What you have to do -> Go through the data line by line. Copy each one holding the string "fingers".

BEGIN Input data

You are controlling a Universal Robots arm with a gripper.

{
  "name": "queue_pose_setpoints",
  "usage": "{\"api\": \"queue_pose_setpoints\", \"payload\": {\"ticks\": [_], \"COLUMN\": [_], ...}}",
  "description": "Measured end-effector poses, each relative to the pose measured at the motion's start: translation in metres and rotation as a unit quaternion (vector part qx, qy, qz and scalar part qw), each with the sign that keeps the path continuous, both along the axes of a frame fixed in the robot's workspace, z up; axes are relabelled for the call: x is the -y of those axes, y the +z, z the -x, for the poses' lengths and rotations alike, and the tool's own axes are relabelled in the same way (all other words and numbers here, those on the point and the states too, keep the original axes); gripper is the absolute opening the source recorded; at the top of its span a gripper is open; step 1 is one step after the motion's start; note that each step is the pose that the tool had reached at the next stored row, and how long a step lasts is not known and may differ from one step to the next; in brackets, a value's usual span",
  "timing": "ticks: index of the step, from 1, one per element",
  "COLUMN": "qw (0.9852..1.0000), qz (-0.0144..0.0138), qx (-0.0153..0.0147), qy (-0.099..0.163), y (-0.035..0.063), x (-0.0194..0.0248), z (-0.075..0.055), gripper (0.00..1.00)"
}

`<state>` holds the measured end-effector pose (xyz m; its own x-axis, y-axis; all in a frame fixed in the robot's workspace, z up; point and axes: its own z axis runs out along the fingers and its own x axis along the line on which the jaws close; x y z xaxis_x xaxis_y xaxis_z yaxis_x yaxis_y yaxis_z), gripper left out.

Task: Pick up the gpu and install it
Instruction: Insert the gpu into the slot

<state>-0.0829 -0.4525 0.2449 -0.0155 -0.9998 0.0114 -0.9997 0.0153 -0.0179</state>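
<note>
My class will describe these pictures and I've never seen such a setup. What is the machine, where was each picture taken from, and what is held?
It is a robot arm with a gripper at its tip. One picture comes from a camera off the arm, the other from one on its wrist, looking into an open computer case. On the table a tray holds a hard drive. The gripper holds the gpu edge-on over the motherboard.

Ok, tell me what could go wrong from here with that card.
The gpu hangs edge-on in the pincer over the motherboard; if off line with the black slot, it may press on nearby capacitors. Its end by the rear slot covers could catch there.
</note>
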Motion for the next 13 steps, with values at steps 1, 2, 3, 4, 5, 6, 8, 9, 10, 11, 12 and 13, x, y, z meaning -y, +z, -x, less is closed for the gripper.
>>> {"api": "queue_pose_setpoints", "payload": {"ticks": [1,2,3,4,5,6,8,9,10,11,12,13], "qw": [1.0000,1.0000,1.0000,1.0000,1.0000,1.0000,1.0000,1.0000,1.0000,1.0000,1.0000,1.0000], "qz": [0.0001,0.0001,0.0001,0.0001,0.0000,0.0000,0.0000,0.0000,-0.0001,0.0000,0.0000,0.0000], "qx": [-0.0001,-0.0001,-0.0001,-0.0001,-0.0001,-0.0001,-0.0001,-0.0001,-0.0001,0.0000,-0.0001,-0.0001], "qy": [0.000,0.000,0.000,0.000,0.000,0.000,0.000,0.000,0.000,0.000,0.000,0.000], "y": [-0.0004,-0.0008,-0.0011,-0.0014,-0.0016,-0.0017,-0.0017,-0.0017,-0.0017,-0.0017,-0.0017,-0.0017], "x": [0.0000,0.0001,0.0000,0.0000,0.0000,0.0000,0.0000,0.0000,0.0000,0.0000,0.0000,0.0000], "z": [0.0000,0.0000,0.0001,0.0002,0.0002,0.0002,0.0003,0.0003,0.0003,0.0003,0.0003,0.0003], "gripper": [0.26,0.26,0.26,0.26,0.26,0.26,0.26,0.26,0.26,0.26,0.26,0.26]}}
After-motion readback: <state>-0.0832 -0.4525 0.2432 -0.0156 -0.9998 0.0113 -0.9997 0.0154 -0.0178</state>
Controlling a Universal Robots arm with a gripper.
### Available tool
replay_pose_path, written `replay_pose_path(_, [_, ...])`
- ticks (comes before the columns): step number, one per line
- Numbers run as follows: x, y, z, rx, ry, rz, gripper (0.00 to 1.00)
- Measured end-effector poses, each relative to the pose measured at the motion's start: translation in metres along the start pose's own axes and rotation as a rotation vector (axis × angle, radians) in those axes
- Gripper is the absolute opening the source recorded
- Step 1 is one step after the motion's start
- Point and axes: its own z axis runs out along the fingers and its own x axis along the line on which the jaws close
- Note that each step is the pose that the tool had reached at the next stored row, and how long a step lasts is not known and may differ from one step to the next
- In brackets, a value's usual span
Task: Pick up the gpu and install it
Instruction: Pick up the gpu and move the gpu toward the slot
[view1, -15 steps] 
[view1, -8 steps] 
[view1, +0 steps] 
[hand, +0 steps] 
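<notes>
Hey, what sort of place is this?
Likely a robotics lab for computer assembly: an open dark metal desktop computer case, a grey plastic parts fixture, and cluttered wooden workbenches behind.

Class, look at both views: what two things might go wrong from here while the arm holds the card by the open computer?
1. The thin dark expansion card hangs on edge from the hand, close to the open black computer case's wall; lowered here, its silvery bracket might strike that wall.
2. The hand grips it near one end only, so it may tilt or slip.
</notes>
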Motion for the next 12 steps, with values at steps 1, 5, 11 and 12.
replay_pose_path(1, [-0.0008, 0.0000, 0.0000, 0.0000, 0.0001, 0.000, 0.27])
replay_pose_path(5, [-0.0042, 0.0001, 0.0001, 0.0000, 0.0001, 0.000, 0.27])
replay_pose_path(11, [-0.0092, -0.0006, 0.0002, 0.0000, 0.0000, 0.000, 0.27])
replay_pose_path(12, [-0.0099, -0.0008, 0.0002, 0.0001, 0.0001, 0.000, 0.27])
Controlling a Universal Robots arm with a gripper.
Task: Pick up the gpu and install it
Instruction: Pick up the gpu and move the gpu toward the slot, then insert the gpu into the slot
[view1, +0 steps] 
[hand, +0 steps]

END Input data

Result ->
`<state>` holds the measured end-effector pose (xyz m; its own x-axis, y-axis; all in a frame fixed in the robot's workspace, z up; point and axes: its own z axis runs out along the fingers and its own x axis along the line on which the jaws close; x y z xaxis_x xaxis_y xaxis_z yaxis_x yaxis_y yaxis_z), gripper left out.
- Point and axes: its own z axis runs out along the fingers and its own x axis along the line on which the jaws close

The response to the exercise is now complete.